▶ TO DO:
State how many lines in the entries below hold the word "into", with nothing besides the number.

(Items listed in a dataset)

================

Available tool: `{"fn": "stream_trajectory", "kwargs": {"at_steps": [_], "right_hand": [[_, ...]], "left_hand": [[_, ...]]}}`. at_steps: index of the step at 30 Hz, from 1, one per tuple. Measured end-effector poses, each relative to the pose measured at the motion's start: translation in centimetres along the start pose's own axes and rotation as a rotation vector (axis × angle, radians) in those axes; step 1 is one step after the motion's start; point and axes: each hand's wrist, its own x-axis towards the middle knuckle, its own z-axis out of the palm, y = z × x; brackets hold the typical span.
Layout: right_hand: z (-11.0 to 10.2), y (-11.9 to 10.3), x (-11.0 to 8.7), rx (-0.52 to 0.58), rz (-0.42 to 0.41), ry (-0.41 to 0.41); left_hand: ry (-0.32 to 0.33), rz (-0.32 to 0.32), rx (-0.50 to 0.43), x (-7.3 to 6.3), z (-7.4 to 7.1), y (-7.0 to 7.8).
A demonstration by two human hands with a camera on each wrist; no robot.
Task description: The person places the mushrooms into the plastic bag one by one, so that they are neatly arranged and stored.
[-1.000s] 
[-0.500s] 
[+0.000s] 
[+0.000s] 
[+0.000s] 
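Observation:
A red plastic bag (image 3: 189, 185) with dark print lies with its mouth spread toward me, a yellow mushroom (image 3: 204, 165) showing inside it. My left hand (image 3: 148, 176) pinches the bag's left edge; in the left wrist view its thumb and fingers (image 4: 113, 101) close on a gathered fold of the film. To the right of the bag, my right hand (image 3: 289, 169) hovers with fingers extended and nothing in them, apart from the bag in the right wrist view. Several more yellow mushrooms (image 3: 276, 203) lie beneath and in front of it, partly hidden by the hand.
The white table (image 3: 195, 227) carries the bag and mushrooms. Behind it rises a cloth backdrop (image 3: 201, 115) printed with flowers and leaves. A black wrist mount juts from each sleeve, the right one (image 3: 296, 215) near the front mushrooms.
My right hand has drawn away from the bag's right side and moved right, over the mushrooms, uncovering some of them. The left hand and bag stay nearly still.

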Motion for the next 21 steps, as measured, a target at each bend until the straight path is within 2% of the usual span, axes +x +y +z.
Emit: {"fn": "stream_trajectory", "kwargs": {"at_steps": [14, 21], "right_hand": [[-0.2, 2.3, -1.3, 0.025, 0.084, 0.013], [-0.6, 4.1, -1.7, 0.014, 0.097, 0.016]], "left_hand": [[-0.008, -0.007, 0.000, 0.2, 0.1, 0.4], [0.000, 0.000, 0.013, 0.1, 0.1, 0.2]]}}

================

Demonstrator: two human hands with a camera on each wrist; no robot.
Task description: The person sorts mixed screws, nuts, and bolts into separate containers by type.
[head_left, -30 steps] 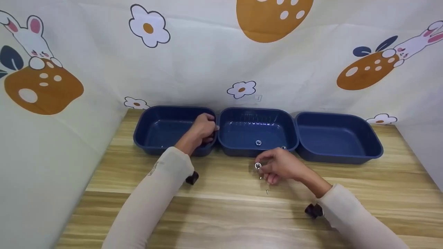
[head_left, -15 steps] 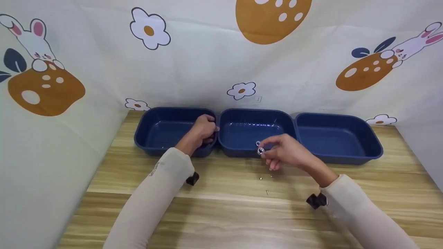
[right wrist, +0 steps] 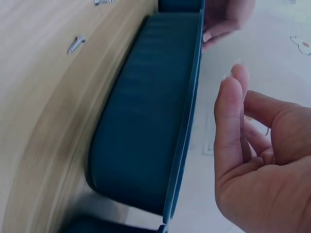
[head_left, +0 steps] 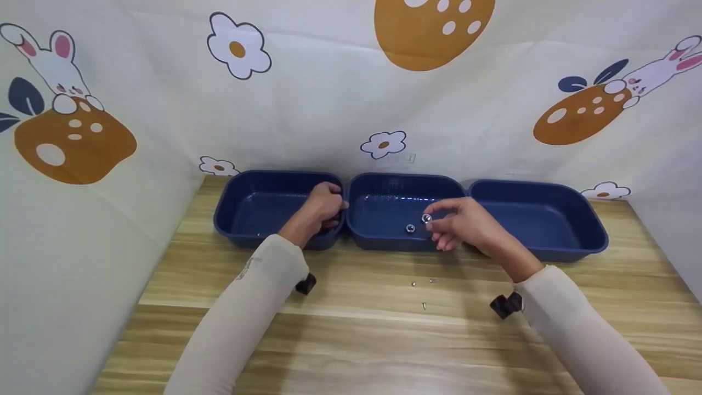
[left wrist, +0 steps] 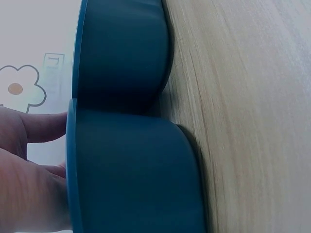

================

▶ WRITTEN ANSWER:
2